Your answer must hold only the lines below from the line containing "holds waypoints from" through the line containing "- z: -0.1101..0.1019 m", each reproduced exactly.
^^^^^^^^
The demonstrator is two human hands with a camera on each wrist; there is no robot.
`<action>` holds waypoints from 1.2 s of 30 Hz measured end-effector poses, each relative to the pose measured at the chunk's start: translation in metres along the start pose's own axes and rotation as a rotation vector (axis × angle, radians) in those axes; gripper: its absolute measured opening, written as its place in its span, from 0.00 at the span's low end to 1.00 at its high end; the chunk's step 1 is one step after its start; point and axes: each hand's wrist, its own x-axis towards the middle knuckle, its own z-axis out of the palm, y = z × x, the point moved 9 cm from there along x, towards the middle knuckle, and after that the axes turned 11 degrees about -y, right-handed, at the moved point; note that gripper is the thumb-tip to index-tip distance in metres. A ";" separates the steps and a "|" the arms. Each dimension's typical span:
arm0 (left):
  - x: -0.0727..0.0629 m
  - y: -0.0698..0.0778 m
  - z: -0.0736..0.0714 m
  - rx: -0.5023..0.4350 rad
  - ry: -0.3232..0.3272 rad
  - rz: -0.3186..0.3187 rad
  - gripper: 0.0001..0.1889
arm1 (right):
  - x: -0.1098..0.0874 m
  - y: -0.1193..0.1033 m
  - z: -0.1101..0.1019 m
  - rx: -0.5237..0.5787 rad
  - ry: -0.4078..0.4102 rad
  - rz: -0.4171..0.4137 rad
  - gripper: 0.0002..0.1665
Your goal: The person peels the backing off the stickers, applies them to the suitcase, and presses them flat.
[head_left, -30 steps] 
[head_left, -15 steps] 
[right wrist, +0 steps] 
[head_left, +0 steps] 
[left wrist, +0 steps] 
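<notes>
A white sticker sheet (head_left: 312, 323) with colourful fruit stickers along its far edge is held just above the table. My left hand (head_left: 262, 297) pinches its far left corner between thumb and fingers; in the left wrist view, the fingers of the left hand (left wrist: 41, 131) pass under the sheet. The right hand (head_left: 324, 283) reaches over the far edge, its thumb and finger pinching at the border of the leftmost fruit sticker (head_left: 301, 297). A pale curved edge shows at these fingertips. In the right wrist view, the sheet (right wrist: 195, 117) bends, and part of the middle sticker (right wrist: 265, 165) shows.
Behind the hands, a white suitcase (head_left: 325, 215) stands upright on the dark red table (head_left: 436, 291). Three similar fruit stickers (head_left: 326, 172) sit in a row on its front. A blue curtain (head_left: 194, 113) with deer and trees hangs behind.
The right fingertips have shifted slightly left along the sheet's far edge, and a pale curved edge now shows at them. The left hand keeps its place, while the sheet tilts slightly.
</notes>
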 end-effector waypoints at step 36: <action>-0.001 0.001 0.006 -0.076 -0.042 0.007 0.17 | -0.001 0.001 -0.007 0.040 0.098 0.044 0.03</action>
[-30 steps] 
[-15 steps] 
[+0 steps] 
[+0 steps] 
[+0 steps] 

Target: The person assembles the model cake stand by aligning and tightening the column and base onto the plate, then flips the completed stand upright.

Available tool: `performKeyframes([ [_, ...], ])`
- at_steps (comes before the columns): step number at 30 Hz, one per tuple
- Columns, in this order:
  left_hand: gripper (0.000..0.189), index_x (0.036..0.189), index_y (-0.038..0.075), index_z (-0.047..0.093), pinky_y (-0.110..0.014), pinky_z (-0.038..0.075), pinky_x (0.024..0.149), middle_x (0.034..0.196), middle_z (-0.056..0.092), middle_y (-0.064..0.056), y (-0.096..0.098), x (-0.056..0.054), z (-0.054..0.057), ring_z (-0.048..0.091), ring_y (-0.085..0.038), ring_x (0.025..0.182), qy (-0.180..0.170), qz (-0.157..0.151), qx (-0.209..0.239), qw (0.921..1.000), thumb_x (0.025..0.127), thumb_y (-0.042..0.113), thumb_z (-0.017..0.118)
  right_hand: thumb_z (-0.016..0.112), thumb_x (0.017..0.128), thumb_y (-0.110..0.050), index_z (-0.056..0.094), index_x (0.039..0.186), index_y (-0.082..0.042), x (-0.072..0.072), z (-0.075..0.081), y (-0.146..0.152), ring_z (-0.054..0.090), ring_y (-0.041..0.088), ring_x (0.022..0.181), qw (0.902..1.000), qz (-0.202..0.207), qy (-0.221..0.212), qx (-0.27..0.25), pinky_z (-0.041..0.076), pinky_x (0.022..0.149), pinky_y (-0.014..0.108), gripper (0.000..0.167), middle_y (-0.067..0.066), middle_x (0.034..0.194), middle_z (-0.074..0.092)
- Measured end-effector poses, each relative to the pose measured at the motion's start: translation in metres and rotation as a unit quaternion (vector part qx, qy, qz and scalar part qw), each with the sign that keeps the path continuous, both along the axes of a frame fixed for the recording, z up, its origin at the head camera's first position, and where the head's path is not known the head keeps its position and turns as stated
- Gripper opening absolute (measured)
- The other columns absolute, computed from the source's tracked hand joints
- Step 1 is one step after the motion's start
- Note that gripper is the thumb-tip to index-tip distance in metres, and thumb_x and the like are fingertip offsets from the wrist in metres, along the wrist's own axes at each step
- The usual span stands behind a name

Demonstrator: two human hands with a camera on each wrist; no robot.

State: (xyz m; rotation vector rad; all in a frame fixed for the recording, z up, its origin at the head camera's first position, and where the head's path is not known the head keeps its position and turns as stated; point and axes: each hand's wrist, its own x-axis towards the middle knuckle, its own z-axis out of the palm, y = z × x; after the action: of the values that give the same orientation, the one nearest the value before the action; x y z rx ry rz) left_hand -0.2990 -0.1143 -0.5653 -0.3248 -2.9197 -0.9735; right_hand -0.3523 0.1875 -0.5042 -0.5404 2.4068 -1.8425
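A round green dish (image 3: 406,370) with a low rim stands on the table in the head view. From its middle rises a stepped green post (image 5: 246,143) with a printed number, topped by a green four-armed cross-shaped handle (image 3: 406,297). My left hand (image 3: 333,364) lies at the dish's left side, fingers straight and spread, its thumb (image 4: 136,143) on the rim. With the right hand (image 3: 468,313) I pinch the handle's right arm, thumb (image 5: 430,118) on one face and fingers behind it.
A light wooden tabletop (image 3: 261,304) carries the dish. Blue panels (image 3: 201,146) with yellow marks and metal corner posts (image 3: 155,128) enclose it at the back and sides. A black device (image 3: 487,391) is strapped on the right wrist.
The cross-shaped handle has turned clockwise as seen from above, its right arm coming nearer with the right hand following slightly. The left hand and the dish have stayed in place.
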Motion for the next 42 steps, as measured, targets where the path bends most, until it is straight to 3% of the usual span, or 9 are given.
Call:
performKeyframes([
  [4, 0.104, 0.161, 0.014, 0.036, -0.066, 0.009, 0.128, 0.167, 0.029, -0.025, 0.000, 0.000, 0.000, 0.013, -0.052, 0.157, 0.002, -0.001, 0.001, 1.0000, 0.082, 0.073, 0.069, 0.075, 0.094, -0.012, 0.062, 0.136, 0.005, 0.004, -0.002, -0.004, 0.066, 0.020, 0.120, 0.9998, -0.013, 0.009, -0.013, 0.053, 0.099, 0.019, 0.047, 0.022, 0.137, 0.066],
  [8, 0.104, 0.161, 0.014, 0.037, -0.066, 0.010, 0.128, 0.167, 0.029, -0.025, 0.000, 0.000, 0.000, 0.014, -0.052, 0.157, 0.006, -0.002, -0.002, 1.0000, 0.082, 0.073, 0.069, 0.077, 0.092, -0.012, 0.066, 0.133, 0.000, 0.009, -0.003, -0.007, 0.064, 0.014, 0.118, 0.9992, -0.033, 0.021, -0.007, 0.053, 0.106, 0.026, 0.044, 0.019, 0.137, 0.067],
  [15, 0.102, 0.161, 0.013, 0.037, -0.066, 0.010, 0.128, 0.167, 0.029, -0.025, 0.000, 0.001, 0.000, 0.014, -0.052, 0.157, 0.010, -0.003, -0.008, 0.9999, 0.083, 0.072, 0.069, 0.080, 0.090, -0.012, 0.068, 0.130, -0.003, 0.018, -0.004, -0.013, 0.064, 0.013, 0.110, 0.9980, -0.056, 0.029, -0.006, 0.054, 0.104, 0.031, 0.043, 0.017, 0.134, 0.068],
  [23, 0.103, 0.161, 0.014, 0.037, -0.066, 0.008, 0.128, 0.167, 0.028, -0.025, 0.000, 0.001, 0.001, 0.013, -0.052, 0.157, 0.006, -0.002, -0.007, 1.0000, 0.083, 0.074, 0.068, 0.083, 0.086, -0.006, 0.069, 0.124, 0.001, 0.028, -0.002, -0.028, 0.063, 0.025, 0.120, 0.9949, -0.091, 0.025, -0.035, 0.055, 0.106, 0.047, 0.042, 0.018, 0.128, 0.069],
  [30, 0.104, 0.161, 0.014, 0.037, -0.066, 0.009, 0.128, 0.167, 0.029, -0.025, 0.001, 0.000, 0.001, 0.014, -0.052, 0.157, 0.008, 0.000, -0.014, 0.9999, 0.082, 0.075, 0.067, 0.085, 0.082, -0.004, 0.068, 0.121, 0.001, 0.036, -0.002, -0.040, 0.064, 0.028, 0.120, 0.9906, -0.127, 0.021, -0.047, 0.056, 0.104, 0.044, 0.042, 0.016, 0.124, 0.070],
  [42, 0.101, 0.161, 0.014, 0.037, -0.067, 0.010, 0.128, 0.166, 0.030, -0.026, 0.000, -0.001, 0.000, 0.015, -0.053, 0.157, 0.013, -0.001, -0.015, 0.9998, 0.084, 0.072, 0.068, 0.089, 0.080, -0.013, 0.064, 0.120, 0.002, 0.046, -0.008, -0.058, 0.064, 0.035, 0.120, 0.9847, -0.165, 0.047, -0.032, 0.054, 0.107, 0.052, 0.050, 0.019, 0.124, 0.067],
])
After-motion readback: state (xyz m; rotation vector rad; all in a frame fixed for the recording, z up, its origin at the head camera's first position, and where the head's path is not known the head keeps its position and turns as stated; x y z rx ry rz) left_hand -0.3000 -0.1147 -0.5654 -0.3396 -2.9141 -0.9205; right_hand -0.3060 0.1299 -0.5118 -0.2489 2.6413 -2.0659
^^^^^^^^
Your solution
`<action>` holds waypoints from 1.2 s of 30 Hz measured end-effector poses, each relative to the pose measured at the chunk's start: translation in metres along the start pose's own axes and rotation as a rotation vector (axis × angle, radians) in those axes; gripper: its absolute measured opening, written as its place in its span, from 0.00 at the span's low end to 1.00 at its high end; the chunk's step 1 is one step after its start; point and axes: each hand's wrist, its own x-axis towards the middle knuckle, its own z-axis out of the palm, y = z × x, the point moved 9 cm from there along x, towards the middle knuckle, and after that the axes turned 11 degrees about -y, right-handed, at the moved point; note that gripper is the thumb-tip to index-tip distance in metres. A ";" separates the steps and a "|" the arms. Each dimension's typical span:
arm0 (left):
  - x: -0.0727..0.0629 m
  - y: -0.0698..0.0778 m
  - z: -0.0736..0.0714 m
  - rx: -0.5023..0.4350 rad
  - ry: -0.3232..0.3272 rad
  - rz: -0.3186..0.3187 rad
  - gripper: 0.0001..0.1889
arm1 (right):
  - x: -0.1098..0.0874 m
  - y: -0.1193..0.1033 m
  - z: -0.1101..0.1019 m

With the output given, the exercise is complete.